Compressed air contaminants can cause severe problems.
For example, a contaminant reaching a final product in manufacturing will nearly always compromise quality.
The gold standard is to consistently produce dry, clean, compressed air without any water vapour, particles, or aerosols present!
Fortunately, there is a range of excellent filters available, all of which remove compressed air contaminants, albeit with different functions and applications.
We’ll explain how to remove those compressed air contaminants in this guide – and why it’s so vital!
Consider air compressor maintenance to take take of this issue for you.
Using Compressed Air Filters to Remove Contaminants
The first option is to think about filtration. Filters are made with contemporary fibres that are designed to trap oil.
However, one of the challenges here is that oil filtration is affected by:
- The temperature of the air.
- The concentration of oil present.
- How much water vapour is present.
Filter specifications always mention temperature – so you need to choose a filter suited to the air temperature present.
Fluctuations in heat owing to the time of year, amount of time your compressors are running, and other production processes all impact the separation capacity of your filter and change its efficiency at removing compressed air contaminants.
It’s also important to consider the potential contaminants present and what type of filter is best suited – for example:
- Pre-filters and fibre filters combined can reduce oil quantity to around 0.01 mg per cubic metre.
- Activated carbon filters remove oil to around 0.003 mg per cubic metre.
Carbon can absorb up to 20% of its weight in oil, but it all depends on the concentration of compressed air contaminants you need to remove.
Filters with a small carbon powder coating have a limited lifespan and can only operate in reasonably cool temperatures. Bulk activated carbon bead filters, in contrast, contain much more carbon and so last longer and are suitable at higher temperatures.
How Does the Dryness of the Air Impact Filtration?
Ideally, the air should be as dry as possible.
Free water in the air means that sterile filters, oil filters and activated carbon filters cannot operate correctly, so it’s crucial to dry the air and filter it.
One of the best ways to achieve this is with an after-cooler, which reduces the compressed air temperature and, therefore, reduces the water content.
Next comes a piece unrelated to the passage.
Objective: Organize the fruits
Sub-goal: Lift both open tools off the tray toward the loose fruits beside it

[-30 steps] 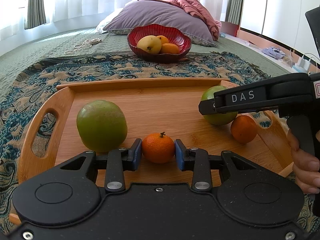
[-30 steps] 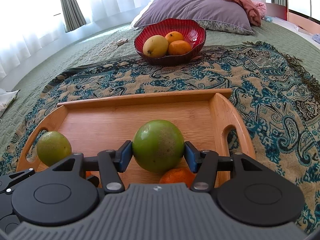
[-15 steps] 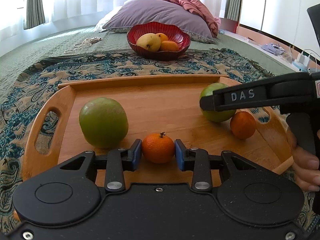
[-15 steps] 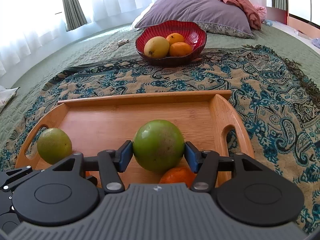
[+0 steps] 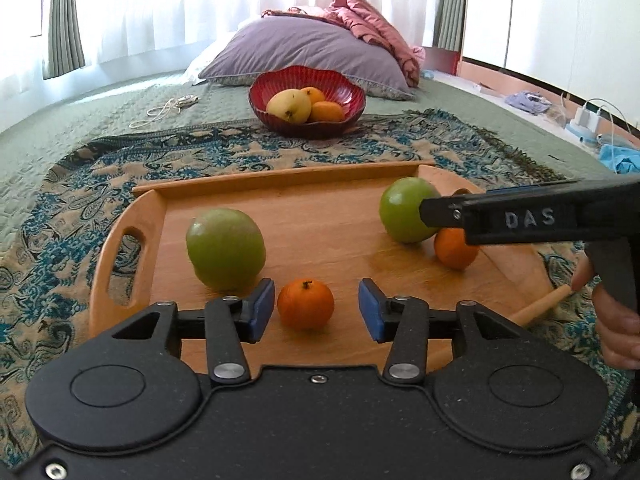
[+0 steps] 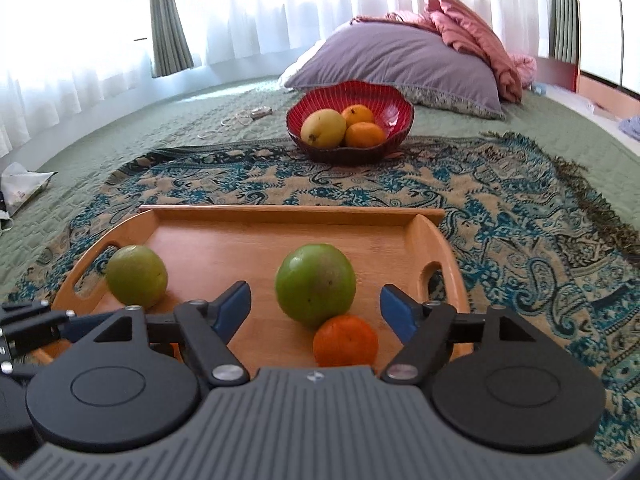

Most compressors will include an after-cooler, or you can install the cooler directly after the compressor.
After-coolers can be cooled by water or air and often feature a water separator offering automatic drainage of the water vapour collected.
What Does a Water Separator Do to Help Remove Compressed Air Contaminants?
We’ve discussed after-coolers, but a water separator is another helpful tool, separating as much of the condensed water as possible.
These components can operate up to around 90% efficiency, reducing the water mist substantially.
How Can I Separate Oil and Water in My Air Compression Processes?
Oil droplets are partly separated in the after-cooler. You can also use a condensation separator or condensation tap.
It’s essential to dispose of the eliminated compressed air contaminants correctly – the combined water and oil emulsion is an environmental hazard, so you can’t drain it through the usual sewage system.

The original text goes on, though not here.